Protection against such damage is the factory's responsibility. The equipment installed by the power company is there to protect the power company; it does very little for the consumer. Designers of lightning protection systems have to take a thousand such things into consideration.
In searching for ways to protect a factory for lightning, they start at the top. Lightning rods, invented by Benjamim Franklin, remain the basic instrument of protection from lightning damage. Franklin himself came up with two very different theories of how the rods might work.
Franklin invented the lightning rod in 1750 after investigating the point-discharge phenomenon, which enabled him to bleed away static charges with a sharp needle. Reasoning that the same principle should apply to charged thunderclouds, he put up sharp lightning rods to discharge the clouds slowly and safely. The idea is still current; a commercial lightning eliminator resembling a knight's mace was tested at Langmuir in 1981. The device was mined by a direct hit, discharging jokes about the lightning eliminator that was eliminated by lightning.

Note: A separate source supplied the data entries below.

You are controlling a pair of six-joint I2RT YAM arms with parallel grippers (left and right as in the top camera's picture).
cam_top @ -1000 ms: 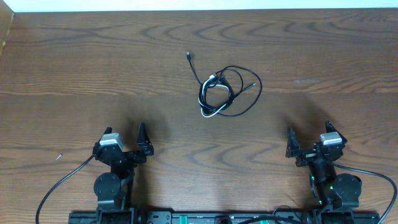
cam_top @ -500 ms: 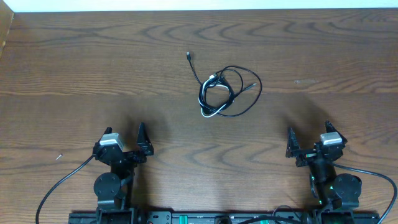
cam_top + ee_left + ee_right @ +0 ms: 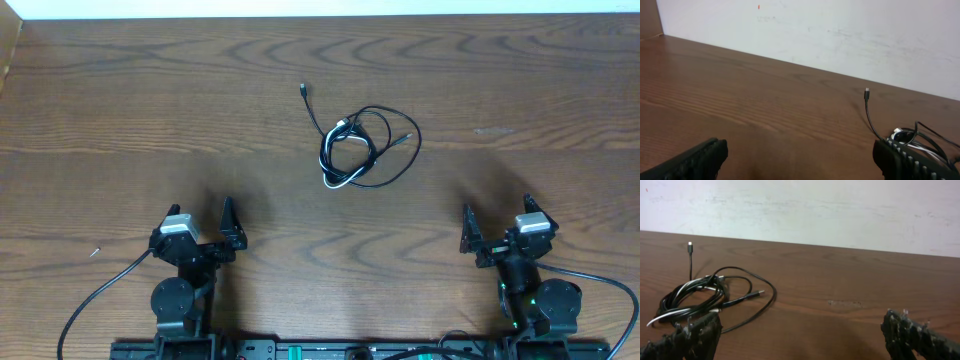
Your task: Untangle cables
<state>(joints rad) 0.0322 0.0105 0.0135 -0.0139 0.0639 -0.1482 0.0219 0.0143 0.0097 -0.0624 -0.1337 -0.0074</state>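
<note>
You have untangled nothing yet: the thin black and white cables (image 3: 358,150) lie in one knotted coil toward the far edge of the dark wooden bench (image 3: 120,110), while your left end effector (image 3: 198,232) and right end effector (image 3: 497,225) sit open and empty at the near edge.

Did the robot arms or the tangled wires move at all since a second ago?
No, nothing visibly changed. The cables lie in the same tangle, untouched. The left gripper and the right gripper stay open in the same spots, well short of the tangle, holding nothing.
</note>
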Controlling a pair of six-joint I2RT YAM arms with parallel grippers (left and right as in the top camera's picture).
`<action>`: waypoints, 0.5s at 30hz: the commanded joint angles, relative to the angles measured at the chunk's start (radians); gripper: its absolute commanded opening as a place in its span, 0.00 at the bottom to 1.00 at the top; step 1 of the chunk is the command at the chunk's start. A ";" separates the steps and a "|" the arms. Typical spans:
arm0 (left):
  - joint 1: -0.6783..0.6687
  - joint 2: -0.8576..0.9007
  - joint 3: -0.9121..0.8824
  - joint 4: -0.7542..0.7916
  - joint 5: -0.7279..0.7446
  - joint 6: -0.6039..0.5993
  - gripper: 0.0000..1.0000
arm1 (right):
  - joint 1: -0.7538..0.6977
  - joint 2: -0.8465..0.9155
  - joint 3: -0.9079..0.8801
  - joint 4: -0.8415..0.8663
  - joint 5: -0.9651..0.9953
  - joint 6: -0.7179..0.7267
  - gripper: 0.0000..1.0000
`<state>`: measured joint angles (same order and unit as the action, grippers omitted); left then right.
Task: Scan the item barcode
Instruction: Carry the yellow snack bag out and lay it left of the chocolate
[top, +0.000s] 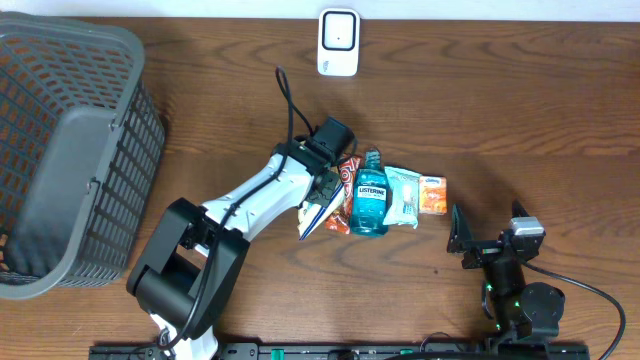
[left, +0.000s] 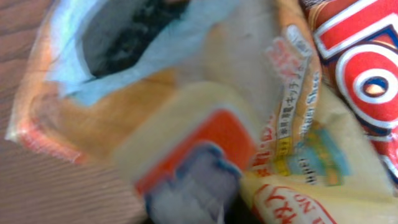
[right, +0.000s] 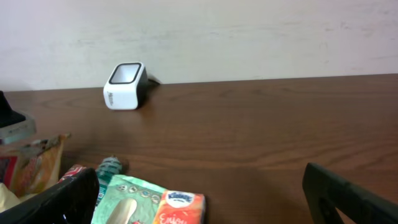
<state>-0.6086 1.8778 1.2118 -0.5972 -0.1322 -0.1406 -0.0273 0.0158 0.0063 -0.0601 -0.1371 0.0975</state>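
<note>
From the left I count one grey basket (top: 120, 40) on the bench (top: 500, 100). My left jaws are down on a heap of four items mid-bench. The wrist view is a blur, so I cannot tell whether they grip or hang slack. Filling that view is one yellow snack bag (left: 292, 143), at the heap's left edge. One white scanner (top: 338, 42) stands at the far edge, well apart. Then one red-and-white packet (top: 348, 170), one blue mouthwash bottle (top: 370, 200) and one tissue pack (top: 418, 192). My right jaws, lower right, are spread wide, holding nothing.
</note>
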 joint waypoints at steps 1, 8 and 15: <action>0.003 -0.018 0.004 -0.019 -0.106 0.009 0.82 | 0.008 -0.003 -0.001 -0.004 0.004 -0.009 0.99; 0.003 -0.146 0.077 -0.041 -0.232 0.010 0.98 | 0.008 -0.003 -0.001 -0.004 0.004 -0.009 0.99; 0.003 -0.368 0.173 0.141 -0.307 0.077 0.98 | 0.008 -0.003 -0.001 -0.004 0.004 -0.009 0.99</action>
<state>-0.6060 1.6035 1.3235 -0.5083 -0.3740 -0.1188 -0.0273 0.0158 0.0063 -0.0601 -0.1368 0.0971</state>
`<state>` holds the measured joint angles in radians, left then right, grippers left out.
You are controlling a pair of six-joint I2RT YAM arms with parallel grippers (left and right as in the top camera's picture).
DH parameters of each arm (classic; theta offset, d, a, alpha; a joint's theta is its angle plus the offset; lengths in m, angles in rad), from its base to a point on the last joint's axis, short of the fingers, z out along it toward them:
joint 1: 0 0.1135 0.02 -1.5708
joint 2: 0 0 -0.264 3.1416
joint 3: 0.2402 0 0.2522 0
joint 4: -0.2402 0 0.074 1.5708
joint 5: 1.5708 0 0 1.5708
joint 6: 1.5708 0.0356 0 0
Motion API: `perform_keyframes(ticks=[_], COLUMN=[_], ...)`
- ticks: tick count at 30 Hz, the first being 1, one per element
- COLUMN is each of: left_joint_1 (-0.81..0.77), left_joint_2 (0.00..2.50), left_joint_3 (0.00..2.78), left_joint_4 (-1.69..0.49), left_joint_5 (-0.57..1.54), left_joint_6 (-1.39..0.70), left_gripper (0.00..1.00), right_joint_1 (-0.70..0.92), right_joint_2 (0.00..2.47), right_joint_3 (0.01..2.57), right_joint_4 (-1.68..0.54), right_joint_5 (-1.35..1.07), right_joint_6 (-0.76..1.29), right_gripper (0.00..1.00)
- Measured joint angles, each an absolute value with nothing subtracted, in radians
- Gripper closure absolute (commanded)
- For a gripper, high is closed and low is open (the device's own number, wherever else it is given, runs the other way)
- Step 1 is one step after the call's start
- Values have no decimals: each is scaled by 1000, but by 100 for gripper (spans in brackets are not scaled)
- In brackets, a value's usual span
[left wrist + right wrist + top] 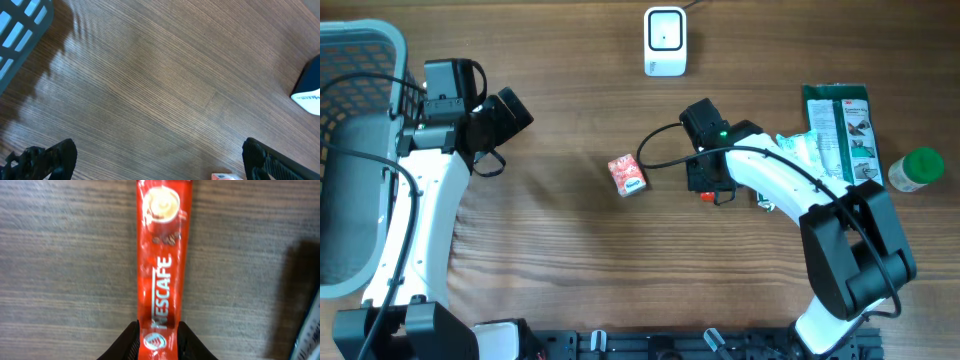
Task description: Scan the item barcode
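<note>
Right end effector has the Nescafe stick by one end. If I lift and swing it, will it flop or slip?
Likely floppy: the Nescafe stick is a long, thin sachet pinched only at its end by the right end effector, so the free length may droop or swing. Its glossy film looks slippery. Probably very light.

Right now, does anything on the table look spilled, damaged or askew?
Nothing spilled or damaged. The Nescafé stick sachet looks intact, pinched at one end by the right claw. Only oddities: the small red box sits skewed to the wood grain, and a crumpled wrapper lies against the green packet at the right.
</note>
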<state>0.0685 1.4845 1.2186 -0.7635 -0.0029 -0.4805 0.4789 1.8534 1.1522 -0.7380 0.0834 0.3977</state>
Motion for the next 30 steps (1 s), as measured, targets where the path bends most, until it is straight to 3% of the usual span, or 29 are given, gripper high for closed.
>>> perform_keyframes(ticks=[8,14,27,30], left_joint_1=[68,68,68,68], left_joint_2=[1485,1485,1485,1485], left_joint_3=[1219,1219,1219,1219], left_joint_4=[-764,-764,-764,-764], left_joint_5=[-3,-3,-3,-3], left_joint_6=[-480,-481,-480,-481], left_gripper=[0,0,0,0], right_joint_1=[479,479,482,482], right_joint_2=[1853,1853,1841,1829], right_joint_3=[1093,1089,1063,1042], right_joint_4=[-633,-627,-596,-575], right_joint_5=[85,90,91,92], right_joint_6=[395,394,394,395], right_gripper=[79,73,71,76])
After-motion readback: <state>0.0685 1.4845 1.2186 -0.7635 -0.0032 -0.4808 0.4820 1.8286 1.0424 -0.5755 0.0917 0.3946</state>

In light of what is now known about lightning, such devices seem ridiculous. Lightning is a large-scale phenomenon that originates many kilometers above the ground, whereas point discharge is strictly a small-scale effect. But this was unknown in 1750; Franklin can hardly be faulted for his erroneous explanation of a valuable invention. He made observations and found out that trying to discharge the clouds would not work. Then he proposed, correctly, that the rods were useful because they intercepted lightning strokes and carried them harmlessly to ground.
But what is the optimum design for a lightning rod? Sharp ones--the kind advocated by Franklin--and blunt ones are available. Both are supposed to intercept lightning, but evidence suggests that sharp rods often fail to do so. Sharp rods on the Apollo 12 gantry, on the Langmuir radar tower, and on one ill-fated explosives factory were bypassed by lightning in favor of lower objects supposedly within the rods' "cone of protection."
It seems that the sharp rods give off such a high point-discharge current that the electric field immediately above the tip is weakened, whereupon the lightning goes to something below that has a stronger electric field around it. The cone of protection supposedly extends downward and outward at a forty-five-degree angle from the tip of a lightning rod. Diagrams have been published showing the cone of protection below such things as radio antennas on boats. But, as Moore pointed out in the January 1983 issue of the Journal of the Franklin Institute, the cone of protection is not something to trust one's life to.
Besides the protection of buildings and aircraft, other, more esoteric problems appear in unexpected areas. For example, the spinning rotors of a helicopter can, under certain circumstances, build up enough electric charge to spell trouble for anyone who grabs the cargo hook. This has nothing to do with lightning, but it is an electrical discharge phenomenon, so Brook is currently investigating it.
Also of concern to the military is the chance that a ground-based particle-beam weapon, something that might be used if the Strategic Defense Initiative or "Star Wars" plan ever comes to fruition, could trigger lightning onto itself by creating an ionized channel to a cloudbase. High-voltage static electricity in all its forms is quirky enough--and dangerous enough--to give plenty of job security to those who would design ways of protecting against it.